**Activity**
All lines below containing "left" are to be listed.

**Recorded information**
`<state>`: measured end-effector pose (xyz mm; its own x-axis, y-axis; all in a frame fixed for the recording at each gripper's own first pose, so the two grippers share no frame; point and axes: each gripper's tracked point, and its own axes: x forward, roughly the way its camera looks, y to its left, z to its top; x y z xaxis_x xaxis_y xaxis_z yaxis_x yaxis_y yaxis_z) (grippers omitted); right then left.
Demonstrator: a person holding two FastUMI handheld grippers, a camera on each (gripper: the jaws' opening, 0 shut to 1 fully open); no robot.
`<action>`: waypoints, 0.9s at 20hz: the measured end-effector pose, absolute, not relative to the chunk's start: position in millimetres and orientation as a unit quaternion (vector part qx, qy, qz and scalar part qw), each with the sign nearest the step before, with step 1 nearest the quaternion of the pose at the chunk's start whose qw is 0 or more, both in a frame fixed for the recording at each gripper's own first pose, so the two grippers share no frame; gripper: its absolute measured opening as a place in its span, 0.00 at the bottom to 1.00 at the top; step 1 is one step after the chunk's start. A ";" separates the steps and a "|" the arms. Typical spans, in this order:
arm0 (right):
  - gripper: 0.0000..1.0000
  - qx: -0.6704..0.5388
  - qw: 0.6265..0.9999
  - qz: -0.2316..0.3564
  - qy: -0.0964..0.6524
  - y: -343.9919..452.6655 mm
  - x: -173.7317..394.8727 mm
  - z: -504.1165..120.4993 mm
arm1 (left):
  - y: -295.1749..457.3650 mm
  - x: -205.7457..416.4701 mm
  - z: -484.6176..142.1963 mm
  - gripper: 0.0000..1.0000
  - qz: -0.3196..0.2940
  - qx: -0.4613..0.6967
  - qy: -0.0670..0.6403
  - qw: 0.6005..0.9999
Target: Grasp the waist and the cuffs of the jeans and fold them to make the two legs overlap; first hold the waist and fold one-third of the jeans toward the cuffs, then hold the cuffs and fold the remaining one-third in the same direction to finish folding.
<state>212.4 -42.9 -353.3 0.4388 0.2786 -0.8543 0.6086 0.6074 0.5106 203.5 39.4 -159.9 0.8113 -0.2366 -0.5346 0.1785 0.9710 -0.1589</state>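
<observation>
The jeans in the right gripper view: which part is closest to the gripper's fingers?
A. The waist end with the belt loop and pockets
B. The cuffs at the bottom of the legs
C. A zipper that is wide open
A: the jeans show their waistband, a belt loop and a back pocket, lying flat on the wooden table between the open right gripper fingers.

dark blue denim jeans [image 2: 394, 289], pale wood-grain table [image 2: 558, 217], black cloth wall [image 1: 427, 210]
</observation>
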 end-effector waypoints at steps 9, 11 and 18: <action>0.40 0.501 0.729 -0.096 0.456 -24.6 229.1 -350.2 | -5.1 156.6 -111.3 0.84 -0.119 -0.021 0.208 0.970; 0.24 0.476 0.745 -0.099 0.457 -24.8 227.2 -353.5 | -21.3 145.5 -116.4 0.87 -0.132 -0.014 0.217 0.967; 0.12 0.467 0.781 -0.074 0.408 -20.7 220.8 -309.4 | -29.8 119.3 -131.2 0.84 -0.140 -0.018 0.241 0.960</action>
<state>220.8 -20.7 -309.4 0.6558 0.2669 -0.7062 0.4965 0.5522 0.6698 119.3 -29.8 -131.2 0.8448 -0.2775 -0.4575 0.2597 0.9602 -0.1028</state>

**Task solution**
`<state>`: measured end-effector pose (xyz mm; its own x-axis, y-axis; all in a frame fixed for the recording at each gripper's own first pose, so the two grippers share no frame; point and axes: each gripper's tracked point, and its own axes: x forward, roughly the way its camera looks, y to its left, z to its top; x y z xaxis_x xaxis_y xaxis_z yaxis_x yaxis_y yaxis_z) (grippers omitted); right then left.
arm1 (left):

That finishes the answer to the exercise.